Chapter 4. Bees, they don't fear the reaper
Welcome to NaNoWriMo, where I - and thousands of other plucky souls - try to write a 50,000 word novel in a month.
You are reading "Tales of the Algorithm". A compendium of near-future sci-fi stories. Each chapter is a stand-alone adventure set a few days from now.
Everything you read is possible - there's no magic, just sufficiently advanced technology. Think of them as technological campfire horror stories.
Your feedback on each story is very much appreciated.
And so, let's crack on with...
Bees, they don't fear the reaper
Cats are afraid of cucumbers. Seriously, go look it up on YouTube! You'll find millions of videos of cats catching a glimpse of a cucumber lying on the floor and freaking the fuck out. It is hilarious. Why the hell do cats jump in the air when they spot an errant cucumber?
It's built in behaviour.
Oh, not against cucumbers. No. Cats don't like salad, but they're not terrified of it. Cats fear snakes.
Most mammals do. It is a hardwired instinct which is buried deep in the meat between our ears. Some common ancestor survived because they lept out of the way when they saw something slithering towards them in a cave. That genetic memory got passed down, amplified, and burned into our genome. It expresses itself in a complex pattern in the brain which keeps us safe from snakes. Every time we catch a specific movement out of the corner of our eye, we honour the memory of our progenitor.
All animals have this instinct.

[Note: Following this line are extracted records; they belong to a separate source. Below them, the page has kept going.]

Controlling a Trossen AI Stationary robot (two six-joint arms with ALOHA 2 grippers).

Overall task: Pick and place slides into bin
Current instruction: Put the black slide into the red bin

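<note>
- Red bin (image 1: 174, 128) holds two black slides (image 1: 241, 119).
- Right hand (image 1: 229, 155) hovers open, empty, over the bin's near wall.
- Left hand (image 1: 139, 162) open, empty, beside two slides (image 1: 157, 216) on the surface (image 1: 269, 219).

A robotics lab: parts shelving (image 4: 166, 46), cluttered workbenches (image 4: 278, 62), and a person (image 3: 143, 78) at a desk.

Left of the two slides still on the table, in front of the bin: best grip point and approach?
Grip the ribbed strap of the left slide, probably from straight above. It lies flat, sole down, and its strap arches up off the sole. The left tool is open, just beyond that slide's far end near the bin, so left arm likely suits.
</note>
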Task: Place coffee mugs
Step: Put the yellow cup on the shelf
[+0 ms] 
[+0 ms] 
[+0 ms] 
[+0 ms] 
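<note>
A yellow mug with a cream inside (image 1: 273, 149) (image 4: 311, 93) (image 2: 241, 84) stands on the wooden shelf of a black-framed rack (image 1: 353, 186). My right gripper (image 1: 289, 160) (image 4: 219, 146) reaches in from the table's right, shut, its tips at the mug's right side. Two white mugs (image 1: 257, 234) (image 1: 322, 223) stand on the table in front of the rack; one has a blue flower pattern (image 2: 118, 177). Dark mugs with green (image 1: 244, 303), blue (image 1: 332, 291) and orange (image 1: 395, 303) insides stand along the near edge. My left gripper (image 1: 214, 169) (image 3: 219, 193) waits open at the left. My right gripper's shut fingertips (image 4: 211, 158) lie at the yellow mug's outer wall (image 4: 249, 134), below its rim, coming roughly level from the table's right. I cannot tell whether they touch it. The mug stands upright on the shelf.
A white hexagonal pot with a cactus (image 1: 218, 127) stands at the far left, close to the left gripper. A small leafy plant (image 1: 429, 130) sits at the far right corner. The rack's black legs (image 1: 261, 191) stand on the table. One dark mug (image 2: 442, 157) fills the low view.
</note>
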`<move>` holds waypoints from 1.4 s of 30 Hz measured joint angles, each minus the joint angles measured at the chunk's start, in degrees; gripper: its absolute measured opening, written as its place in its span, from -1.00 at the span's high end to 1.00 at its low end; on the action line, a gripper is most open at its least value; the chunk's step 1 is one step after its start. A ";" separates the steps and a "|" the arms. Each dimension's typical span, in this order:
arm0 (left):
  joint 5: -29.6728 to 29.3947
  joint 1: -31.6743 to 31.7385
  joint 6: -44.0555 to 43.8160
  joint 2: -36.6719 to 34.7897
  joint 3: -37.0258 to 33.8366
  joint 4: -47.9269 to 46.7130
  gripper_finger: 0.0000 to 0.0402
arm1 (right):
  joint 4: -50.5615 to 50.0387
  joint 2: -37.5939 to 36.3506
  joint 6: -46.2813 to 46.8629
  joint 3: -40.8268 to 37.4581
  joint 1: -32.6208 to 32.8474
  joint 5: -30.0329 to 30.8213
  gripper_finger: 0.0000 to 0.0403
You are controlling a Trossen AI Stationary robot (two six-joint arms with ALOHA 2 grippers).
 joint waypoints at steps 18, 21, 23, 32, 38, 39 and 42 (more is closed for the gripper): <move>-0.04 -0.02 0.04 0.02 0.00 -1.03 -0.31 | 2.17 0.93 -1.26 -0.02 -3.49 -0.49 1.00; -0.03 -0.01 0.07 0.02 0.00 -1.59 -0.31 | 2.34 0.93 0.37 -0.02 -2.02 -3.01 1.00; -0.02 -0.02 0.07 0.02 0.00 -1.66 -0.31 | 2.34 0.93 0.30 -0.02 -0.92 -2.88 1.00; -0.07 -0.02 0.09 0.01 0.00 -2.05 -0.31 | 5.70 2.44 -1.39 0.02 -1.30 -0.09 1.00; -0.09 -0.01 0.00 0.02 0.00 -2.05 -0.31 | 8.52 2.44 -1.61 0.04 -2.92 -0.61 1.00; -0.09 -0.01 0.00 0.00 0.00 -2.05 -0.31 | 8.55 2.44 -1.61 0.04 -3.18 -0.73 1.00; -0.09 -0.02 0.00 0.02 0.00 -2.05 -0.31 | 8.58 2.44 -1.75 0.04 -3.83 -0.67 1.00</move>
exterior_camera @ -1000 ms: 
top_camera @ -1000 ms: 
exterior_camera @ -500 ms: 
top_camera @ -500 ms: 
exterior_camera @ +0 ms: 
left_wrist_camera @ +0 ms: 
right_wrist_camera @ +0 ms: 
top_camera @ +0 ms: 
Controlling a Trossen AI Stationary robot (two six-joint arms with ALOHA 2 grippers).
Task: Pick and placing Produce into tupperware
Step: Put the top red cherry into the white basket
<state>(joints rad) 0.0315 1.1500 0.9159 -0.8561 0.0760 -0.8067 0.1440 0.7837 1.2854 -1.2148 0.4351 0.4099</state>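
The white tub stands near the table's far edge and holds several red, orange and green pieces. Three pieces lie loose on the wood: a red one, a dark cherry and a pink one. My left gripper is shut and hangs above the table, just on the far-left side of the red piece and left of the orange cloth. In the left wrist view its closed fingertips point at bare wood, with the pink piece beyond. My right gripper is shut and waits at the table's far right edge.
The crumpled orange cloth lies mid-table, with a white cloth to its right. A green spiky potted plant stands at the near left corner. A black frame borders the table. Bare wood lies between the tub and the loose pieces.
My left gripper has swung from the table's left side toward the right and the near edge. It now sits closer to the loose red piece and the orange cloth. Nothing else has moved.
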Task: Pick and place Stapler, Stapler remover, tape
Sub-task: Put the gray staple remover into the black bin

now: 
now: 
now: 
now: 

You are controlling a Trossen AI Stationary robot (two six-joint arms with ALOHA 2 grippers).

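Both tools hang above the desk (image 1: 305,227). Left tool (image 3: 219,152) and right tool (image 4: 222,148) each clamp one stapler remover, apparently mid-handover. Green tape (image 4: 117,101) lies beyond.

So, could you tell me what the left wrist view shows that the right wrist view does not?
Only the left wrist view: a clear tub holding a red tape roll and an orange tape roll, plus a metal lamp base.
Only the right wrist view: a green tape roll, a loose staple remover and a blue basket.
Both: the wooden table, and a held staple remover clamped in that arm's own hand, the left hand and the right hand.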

Even the humble honeybee. For generations, beekeepers have passed on a series of truths about their hives. Some border on superstition and are little more than ritual. But one is... curious. Beekeepers dress in white. Look back through any book of mediaeval illustrations and you'll see the apiarists in gleaming bleached cloth. Why is that?
Try approaching a beehive while dressed in black. Do you know what will happen? The bees will get agitated and swarm. Then they will attack you. They will treat a black-clad figure as a mortal threat to the hive and attack mercilessly. It drives their tiny brains insane. Every resource of the hive will be turned against you. So beekeepers wear white and the bees remain calm.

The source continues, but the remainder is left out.